### PROVIDED DATA
====
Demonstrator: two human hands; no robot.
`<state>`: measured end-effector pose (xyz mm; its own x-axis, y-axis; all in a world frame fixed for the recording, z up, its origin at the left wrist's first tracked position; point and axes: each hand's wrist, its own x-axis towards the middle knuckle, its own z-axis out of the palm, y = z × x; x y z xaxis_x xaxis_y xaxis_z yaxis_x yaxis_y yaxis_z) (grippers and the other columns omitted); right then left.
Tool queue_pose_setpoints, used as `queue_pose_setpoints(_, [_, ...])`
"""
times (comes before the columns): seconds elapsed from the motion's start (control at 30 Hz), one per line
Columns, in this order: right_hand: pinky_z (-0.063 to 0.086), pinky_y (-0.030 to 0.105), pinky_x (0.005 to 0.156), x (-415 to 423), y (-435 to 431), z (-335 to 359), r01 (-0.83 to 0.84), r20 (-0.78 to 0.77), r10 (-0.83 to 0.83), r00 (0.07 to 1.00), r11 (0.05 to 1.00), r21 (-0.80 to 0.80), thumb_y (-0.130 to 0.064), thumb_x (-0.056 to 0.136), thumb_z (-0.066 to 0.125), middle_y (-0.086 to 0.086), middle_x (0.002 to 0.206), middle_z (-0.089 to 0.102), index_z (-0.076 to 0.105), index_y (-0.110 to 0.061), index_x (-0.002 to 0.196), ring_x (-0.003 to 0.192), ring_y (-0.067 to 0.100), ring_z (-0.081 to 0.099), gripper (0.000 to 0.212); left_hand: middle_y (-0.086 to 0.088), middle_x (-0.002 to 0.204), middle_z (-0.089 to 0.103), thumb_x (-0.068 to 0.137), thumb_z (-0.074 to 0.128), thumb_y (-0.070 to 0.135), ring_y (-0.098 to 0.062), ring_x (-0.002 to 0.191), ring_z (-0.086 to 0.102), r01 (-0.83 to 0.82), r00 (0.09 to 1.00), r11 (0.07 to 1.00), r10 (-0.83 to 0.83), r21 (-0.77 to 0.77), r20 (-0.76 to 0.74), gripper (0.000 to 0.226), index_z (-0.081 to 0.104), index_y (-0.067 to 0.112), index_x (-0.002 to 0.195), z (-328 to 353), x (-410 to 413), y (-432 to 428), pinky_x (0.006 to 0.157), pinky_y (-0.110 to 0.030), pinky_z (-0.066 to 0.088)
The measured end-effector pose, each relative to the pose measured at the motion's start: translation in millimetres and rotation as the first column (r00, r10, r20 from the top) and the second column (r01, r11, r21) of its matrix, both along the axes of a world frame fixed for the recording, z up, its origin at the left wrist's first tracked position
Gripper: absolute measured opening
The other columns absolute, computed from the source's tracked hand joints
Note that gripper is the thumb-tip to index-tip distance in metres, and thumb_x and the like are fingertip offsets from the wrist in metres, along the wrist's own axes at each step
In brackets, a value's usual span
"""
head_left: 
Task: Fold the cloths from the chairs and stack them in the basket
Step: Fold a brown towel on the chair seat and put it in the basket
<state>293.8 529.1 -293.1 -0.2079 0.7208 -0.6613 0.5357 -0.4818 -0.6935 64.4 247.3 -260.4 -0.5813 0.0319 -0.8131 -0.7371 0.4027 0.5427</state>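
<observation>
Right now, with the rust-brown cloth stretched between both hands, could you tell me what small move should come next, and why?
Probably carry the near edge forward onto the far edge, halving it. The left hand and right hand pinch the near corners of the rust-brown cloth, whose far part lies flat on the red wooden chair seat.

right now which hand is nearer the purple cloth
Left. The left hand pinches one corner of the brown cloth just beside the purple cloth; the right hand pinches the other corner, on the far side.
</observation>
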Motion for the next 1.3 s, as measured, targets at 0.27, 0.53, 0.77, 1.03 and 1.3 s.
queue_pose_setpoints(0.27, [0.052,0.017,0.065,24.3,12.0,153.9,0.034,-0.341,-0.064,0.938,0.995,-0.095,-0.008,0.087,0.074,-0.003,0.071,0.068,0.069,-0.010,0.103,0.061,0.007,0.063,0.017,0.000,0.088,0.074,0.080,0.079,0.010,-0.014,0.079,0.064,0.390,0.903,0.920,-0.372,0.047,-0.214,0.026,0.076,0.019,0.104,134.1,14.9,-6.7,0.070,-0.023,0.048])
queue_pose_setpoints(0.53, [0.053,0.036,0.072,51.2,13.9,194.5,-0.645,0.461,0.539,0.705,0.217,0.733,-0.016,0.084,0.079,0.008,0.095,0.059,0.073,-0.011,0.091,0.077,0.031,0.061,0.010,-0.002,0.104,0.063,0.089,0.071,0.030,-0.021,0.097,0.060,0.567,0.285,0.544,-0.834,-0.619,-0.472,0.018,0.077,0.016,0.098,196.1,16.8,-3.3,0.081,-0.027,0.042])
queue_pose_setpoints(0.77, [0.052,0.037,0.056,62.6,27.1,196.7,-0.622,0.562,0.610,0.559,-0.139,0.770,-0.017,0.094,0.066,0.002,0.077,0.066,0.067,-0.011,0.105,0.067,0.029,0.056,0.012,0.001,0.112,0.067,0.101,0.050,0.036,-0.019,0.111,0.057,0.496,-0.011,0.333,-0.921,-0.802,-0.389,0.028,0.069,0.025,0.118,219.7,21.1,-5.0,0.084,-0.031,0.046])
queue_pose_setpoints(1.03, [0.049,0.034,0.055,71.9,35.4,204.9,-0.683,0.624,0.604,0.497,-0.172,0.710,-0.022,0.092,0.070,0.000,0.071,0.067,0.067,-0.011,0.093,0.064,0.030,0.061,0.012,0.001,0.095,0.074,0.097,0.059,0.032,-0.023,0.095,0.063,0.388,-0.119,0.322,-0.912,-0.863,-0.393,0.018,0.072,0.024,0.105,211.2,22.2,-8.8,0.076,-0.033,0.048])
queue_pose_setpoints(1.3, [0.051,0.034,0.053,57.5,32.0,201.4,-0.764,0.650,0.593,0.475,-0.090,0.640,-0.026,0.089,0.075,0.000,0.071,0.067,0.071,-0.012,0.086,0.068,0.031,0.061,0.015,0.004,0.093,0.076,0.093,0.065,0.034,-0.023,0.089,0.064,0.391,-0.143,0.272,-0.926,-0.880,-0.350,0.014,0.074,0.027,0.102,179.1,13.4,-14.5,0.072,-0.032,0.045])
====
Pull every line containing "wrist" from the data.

`<state>`: measured end-effector pose (xyz mm; its own x-axis, y-axis; all in a world frame fixed for the recording, z up, its origin at the left wrist's first tracked position; point and axes: each hand's wrist, its own x-axis towards the middle knuckle, its own z-axis out of the palm, y = z × x; x y z xaxis_x xaxis_y xaxis_z yaxis_x yaxis_y yaxis_z) (grippers and the other columns omitted); right then left.
The measured end-effector pose, each relative to the pose measured at the motion's start: translation in millimetres and rotation as the first column (r00, r10, r20 from the top) and the second column (r01, r11, r21) of its matrix, both along the axes of a world frame fixed for the recording, z up, its origin at the left wrist's first tracked position
Note that gripper is the thumb-tip to index-tip distance in metres, and thumb_x and the like are fingertip offsets from the wrist in metres, along the wrist's own axes at each step

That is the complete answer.